= What is being asked =
Your reply should be only the number of lines in the records that contain the word "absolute".

--- Material for this exercise Enclosed Below ---

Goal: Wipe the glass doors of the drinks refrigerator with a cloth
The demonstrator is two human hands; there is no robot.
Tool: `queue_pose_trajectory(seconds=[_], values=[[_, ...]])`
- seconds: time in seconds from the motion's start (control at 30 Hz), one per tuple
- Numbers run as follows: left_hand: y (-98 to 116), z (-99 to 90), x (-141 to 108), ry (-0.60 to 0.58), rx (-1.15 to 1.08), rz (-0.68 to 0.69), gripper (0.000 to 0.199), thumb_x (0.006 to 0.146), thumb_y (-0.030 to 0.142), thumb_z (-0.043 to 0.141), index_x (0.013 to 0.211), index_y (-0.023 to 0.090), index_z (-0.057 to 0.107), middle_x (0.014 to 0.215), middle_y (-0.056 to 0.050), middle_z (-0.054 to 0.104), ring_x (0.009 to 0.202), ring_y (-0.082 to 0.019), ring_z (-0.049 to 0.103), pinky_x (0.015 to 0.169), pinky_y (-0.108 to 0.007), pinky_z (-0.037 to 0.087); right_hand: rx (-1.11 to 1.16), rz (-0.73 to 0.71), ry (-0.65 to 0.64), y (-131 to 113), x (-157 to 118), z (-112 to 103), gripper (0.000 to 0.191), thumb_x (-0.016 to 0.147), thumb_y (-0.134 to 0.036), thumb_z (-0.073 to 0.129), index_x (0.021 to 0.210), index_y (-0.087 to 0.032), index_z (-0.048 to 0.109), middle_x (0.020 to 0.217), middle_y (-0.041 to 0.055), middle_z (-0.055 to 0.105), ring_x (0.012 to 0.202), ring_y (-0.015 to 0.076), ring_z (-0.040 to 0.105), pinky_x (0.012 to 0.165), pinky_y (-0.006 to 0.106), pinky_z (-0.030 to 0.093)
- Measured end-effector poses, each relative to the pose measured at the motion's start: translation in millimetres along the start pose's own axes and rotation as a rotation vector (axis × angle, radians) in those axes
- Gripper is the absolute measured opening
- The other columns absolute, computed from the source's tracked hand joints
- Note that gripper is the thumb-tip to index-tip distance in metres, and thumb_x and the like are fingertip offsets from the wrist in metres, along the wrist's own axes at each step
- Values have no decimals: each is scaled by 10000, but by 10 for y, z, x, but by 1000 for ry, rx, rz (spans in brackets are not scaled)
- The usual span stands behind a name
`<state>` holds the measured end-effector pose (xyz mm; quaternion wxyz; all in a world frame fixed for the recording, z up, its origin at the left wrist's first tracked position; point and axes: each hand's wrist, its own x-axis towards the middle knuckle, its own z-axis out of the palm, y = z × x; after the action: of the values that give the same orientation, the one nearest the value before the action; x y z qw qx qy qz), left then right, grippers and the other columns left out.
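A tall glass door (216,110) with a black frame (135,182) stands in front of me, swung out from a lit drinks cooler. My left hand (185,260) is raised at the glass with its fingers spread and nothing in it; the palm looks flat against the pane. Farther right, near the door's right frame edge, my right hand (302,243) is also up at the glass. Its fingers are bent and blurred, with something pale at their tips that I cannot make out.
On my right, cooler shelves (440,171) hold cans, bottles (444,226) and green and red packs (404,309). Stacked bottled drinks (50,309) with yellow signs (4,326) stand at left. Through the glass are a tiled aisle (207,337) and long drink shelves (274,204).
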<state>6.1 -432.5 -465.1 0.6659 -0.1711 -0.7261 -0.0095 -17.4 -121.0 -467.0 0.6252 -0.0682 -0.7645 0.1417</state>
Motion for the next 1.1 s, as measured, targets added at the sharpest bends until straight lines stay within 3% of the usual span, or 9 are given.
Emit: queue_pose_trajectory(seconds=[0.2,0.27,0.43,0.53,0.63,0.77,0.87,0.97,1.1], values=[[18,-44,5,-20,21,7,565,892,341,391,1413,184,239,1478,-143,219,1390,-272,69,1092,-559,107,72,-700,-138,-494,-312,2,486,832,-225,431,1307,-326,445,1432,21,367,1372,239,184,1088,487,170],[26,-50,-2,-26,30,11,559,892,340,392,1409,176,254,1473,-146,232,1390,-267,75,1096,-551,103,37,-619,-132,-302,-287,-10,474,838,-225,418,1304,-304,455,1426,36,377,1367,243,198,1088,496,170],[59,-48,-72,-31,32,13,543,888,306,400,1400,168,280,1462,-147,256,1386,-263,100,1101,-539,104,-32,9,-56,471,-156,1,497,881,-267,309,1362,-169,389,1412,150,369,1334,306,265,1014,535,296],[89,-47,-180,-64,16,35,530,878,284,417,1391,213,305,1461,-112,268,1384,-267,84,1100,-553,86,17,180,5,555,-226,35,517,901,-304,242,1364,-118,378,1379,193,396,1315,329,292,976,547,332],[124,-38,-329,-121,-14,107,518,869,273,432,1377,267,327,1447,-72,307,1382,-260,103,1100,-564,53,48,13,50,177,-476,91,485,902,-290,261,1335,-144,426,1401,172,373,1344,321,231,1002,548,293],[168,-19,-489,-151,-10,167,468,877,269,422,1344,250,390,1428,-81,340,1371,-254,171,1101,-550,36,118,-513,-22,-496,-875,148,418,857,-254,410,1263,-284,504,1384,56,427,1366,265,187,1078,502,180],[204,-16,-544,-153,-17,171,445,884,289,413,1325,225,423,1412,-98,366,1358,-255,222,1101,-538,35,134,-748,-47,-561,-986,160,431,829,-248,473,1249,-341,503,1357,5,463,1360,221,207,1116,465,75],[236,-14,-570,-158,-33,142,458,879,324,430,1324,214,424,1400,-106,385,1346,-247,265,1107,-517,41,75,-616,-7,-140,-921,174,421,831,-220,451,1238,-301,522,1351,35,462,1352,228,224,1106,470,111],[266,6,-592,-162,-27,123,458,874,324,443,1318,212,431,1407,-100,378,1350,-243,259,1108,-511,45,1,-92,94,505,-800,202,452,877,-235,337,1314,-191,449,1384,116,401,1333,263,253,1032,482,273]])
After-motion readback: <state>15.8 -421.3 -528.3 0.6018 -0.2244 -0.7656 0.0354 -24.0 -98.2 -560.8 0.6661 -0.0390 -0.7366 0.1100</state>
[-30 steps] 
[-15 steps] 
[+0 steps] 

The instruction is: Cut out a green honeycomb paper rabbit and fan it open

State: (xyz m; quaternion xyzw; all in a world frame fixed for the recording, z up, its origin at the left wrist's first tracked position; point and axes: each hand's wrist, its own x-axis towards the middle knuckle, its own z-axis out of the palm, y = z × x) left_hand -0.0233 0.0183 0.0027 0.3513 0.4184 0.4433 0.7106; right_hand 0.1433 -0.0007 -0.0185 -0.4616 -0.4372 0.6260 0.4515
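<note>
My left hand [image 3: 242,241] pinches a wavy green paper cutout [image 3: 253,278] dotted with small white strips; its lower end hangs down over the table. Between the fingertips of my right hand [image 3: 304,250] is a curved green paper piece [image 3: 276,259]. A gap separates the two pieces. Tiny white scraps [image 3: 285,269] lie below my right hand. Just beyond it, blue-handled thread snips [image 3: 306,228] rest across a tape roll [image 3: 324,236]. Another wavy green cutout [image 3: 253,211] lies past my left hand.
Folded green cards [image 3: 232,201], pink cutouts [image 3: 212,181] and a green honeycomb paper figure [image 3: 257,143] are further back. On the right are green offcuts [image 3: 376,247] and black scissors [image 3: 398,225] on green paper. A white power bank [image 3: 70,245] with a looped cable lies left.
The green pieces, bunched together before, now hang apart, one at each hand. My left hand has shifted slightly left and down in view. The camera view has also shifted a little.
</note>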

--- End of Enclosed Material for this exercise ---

= Exercise result =
2